-- EXERCISE PROMPT --
Your copy should match the entries below exactly, apart from the images.

Collection entries:
┏━━

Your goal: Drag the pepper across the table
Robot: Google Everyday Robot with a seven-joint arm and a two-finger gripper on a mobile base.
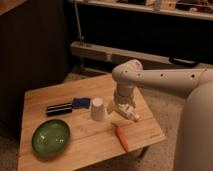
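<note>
The pepper point(122, 138) is a slender orange-red tapered thing lying near the front right edge of the light wooden table point(80, 145), its point toward the front. My gripper point(126, 113) hangs from the white arm over the right part of the table, just behind and above the pepper and to the right of a white cup point(97, 109). It holds nothing that I can see.
A green plate point(51, 136) sits at the front left. A dark flat bar point(59, 108) and a blue packet point(81, 102) lie behind it, left of the cup. The table's right edge is close to the pepper. A dark wall and metal rails stand behind.
</note>
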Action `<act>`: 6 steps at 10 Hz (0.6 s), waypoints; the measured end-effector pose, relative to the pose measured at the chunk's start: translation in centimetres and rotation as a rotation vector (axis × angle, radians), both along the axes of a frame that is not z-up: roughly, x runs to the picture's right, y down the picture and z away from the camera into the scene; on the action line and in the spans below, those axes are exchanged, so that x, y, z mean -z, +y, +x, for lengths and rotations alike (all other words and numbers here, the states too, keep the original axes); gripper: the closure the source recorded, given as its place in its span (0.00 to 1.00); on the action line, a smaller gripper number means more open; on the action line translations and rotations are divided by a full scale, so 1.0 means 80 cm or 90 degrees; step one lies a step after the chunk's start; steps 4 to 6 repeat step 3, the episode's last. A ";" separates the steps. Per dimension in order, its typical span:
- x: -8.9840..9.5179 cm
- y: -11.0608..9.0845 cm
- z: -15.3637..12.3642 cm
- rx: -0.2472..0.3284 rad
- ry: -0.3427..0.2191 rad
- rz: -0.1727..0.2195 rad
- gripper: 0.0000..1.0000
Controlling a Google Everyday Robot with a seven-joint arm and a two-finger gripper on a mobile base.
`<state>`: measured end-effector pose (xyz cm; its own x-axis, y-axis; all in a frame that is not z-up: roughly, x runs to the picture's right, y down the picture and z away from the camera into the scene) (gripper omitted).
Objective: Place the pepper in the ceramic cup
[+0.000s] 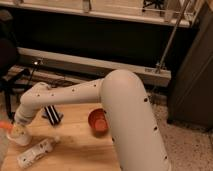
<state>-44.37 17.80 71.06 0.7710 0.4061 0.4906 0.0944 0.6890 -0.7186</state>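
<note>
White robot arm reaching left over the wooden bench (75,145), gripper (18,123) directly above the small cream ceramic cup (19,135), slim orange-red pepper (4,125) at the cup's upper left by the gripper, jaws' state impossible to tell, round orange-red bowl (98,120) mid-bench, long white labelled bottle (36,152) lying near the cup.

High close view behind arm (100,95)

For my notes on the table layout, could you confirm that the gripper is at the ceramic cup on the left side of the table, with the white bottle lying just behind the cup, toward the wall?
Not quite: the camera view shows the white bottle lying in front of the ceramic cup, nearer the table's front edge, not behind it. The rest holds: the gripper is at the cup on the left side of the table.
</note>
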 end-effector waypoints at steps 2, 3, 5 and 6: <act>0.001 -0.001 0.000 -0.002 0.002 0.002 0.20; 0.001 -0.004 0.000 -0.008 0.003 0.001 0.20; 0.001 -0.004 0.000 -0.008 0.003 0.001 0.20; 0.001 -0.004 0.000 -0.008 0.003 0.001 0.20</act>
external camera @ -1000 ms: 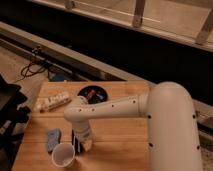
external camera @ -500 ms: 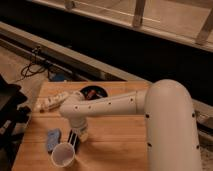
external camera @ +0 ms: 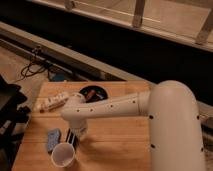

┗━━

-- ANSWER SPACE --
Your goal: Drag the pepper across the table
Robot: Google Everyday Robot with a seven-joint arm and a two-finger gripper on a mobile base.
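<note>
The pepper point(122, 138) is a slender orange-red tapered thing lying near the front right edge of the light wooden table point(80, 145), its point toward the front. My gripper point(126, 113) hangs from the white arm over the right part of the table, just behind and above the pepper and to the right of a white cup point(97, 109). It holds nothing that I can see.
A green plate point(51, 136) sits at the front left. A dark flat bar point(59, 108) and a blue packet point(81, 102) lie behind it, left of the cup. The table's right edge is close to the pepper. A dark wall and metal rails stand behind.
</note>
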Action `<act>`: 6 steps at 10 Hz (0.6 s), waypoints; the measured end-effector pose, relative to the pose measured at the chunk's start: translation in centimetres and rotation as a rotation vector (axis × angle, radians), both along the axes of a frame that is not z-up: roughly, x runs to the picture's right, y down the picture and z away from the camera into the scene; on the action line and in the spans below, those axes are exchanged, so that x, y, z mean -z, +y, +x, for lengths and rotations alike (all other words and numbers here, the states too, keep the original axes); gripper: the closure the source recorded, given as its place in its span (0.00 to 1.00); on the action line, a smaller gripper number means more open; on the action line translations and rotations are divided by a full scale, so 1.0 means 80 cm or 90 degrees; step one lies a step after the chunk's start; steps 4 to 6 repeat step 3, the episode's last. A ";" separates the steps. Per dimension in order, its typical span:
- x: -8.9840..9.5179 cm
- y: -11.0608..9.0845 cm
- z: -15.3637..12.3642 cm
- rx: -0.2472..0.3284 rad
- ry: -0.3427..0.2191 rad
- rz: -0.1727..0.2195 rad
- gripper: 0.0000..1.0000
Controlling a Google Everyday Robot with a seven-joint arm and a two-finger gripper on a mobile base.
`<state>`: measured end-effector pose (xyz cm; its own x-axis, y-axis; all in a frame that is not z-up: roughly, x runs to the picture's right, y down the picture and z away from the camera into the scene) (gripper omitted).
Objective: Place the pepper in the ceramic cup
[+0.000s] 
<state>-44.37 17.80 71.06 0.7710 0.4061 0.4906 0.0944 0.6890 -0.7186</state>
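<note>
White robot arm reaching left over the wooden bench (75,145), gripper (18,123) directly above the small cream ceramic cup (19,135), slim orange-red pepper (4,125) at the cup's upper left by the gripper, jaws' state impossible to tell, round orange-red bowl (98,120) mid-bench, long white labelled bottle (36,152) lying near the cup.

High close view behind arm (100,95)

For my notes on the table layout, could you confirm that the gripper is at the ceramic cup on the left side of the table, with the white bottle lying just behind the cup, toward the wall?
Not quite: the camera view shows the white bottle lying in front of the ceramic cup, nearer the table's front edge, not behind it. The rest holds: the gripper is at the cup on the left side of the table.
</note>
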 end-effector waypoints at steps 2, 3, 5 and 6: <act>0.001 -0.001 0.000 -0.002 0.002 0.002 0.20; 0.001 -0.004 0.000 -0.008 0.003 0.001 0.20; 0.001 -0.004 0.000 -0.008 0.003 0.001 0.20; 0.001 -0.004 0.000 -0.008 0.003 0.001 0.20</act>
external camera @ -1000 ms: 
external camera @ -500 ms: 
external camera @ +0 ms: 

This exercise is now fully answered.